■ Prompt:
After repeating the line containing "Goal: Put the", stop; until then, repeat each line of the listing below exactly, starting with the first.

-- Opening Marker --

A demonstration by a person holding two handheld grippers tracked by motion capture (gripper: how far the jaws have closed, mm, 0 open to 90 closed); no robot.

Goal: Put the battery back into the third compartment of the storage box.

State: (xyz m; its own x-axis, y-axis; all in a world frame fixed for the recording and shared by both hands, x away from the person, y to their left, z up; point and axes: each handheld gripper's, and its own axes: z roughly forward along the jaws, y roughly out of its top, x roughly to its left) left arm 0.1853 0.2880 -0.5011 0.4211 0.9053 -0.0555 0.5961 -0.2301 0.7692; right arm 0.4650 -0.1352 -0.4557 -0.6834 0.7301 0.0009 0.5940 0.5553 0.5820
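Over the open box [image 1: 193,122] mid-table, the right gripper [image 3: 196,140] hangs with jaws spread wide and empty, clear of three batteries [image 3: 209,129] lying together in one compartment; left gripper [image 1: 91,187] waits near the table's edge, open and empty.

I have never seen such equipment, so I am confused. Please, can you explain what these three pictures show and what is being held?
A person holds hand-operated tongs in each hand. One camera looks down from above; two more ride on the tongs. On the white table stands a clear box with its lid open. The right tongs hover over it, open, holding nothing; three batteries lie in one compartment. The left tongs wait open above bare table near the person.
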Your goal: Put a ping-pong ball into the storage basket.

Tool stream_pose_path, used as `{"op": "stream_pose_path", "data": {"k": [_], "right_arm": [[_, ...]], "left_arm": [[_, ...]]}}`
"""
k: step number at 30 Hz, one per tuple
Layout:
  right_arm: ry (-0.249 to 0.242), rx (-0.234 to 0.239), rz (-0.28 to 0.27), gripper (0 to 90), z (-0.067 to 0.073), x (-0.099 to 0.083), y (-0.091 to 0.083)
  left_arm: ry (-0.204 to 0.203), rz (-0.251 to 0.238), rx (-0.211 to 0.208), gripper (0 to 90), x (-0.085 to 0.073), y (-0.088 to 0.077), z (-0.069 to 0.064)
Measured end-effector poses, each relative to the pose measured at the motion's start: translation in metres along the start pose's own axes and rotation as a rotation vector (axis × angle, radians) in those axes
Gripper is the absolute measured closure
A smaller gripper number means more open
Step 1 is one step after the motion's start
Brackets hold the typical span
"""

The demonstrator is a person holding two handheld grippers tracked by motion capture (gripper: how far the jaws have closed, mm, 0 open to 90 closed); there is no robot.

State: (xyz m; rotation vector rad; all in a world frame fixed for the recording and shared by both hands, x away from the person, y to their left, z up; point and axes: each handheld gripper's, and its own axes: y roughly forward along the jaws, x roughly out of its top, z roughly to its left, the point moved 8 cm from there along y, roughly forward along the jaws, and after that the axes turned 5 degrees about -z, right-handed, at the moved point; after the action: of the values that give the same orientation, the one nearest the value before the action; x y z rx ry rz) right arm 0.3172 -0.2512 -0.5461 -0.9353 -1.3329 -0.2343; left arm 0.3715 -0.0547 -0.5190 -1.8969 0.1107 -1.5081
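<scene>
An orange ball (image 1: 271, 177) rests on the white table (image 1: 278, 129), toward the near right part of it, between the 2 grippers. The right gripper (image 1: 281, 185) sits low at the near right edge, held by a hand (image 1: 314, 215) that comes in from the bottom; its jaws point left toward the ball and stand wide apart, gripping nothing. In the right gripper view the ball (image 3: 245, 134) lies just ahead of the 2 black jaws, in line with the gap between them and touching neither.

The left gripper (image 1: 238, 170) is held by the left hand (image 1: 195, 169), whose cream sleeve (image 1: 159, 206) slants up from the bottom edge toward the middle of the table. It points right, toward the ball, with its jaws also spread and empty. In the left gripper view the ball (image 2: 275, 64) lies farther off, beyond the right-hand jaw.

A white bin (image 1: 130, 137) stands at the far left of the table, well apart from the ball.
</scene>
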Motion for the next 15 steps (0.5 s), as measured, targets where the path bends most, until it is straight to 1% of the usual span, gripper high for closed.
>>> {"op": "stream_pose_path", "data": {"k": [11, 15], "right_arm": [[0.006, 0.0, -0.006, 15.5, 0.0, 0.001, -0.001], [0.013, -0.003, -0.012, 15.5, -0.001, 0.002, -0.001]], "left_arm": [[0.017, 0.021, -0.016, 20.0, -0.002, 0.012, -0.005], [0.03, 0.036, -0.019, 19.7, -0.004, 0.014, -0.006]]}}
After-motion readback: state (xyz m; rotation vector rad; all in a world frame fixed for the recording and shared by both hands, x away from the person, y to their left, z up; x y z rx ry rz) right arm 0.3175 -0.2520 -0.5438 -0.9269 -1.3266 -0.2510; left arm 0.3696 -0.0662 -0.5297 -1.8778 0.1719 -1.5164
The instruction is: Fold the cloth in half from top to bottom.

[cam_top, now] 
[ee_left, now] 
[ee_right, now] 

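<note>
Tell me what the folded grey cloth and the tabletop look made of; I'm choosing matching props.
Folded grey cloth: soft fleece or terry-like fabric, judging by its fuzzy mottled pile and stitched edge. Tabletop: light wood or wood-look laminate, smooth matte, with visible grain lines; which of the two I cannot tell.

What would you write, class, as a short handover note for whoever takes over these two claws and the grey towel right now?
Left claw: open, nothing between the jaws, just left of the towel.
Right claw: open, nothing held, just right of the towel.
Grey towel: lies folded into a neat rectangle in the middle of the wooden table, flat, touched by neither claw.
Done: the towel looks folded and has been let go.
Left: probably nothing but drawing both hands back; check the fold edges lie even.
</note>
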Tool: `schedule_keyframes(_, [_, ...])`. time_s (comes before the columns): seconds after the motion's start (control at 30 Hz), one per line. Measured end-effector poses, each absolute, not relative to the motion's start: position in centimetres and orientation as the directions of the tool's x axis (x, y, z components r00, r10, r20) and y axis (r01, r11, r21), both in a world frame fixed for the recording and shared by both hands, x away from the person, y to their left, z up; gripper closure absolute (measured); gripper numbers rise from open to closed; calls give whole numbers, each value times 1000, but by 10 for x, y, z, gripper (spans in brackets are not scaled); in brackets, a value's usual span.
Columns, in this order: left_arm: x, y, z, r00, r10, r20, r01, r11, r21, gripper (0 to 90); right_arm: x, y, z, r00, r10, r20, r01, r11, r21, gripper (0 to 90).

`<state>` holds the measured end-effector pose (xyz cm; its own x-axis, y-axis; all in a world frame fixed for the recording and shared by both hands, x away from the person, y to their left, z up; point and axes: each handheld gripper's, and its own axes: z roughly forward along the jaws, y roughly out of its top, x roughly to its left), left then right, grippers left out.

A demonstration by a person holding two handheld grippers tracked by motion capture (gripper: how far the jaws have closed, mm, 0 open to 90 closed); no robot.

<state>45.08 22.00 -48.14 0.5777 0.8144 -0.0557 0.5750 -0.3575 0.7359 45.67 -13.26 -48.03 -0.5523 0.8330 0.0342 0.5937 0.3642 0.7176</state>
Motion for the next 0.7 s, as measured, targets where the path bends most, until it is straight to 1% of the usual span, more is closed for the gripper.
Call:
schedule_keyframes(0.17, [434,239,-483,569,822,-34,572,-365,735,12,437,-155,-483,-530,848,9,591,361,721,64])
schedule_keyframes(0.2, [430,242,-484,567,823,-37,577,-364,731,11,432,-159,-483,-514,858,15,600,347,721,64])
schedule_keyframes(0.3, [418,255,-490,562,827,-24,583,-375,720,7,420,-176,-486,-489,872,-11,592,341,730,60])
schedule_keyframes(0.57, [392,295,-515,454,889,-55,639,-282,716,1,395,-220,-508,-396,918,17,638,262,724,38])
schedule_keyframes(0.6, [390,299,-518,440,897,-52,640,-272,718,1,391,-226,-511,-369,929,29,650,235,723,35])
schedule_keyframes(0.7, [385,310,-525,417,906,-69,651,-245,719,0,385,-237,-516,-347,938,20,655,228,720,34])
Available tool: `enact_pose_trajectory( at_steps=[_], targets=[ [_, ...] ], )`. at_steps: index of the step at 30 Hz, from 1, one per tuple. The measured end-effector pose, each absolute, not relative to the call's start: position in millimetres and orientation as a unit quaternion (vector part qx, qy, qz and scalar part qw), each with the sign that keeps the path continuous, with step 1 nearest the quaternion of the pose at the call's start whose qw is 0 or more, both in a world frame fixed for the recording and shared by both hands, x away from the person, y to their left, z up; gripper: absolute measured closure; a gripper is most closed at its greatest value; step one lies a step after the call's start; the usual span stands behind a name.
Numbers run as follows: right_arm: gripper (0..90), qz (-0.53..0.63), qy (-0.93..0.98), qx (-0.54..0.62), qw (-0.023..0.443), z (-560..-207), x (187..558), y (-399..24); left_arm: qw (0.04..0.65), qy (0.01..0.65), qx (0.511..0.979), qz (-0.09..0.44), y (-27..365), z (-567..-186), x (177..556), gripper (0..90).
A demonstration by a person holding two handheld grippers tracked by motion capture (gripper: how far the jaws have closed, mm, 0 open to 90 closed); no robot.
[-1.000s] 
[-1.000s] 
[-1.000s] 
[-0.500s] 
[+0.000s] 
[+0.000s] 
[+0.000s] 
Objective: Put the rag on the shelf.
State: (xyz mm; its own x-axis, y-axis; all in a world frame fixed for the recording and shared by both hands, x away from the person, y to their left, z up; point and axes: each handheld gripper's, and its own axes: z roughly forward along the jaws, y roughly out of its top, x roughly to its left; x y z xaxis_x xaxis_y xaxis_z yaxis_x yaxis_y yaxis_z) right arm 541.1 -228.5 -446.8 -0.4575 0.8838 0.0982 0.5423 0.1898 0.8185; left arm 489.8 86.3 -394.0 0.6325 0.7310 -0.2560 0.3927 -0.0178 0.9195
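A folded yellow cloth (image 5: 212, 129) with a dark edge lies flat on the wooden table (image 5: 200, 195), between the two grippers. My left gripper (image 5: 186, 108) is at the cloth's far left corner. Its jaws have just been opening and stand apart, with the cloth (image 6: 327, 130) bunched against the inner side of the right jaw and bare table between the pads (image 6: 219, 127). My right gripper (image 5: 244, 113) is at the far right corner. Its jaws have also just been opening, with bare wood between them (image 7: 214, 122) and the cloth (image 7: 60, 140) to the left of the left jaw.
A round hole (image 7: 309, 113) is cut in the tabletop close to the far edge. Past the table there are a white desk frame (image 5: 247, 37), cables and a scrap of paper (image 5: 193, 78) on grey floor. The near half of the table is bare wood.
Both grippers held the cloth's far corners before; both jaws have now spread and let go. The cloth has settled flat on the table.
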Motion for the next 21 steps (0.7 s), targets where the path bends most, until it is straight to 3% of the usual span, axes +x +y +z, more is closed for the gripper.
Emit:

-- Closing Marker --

■ Solution to this exercise:
A demonstration by a person holding two handheld grippers tracked by motion capture (gripper: how far the jaws have closed, mm, 0 open to 90 closed); no robot.

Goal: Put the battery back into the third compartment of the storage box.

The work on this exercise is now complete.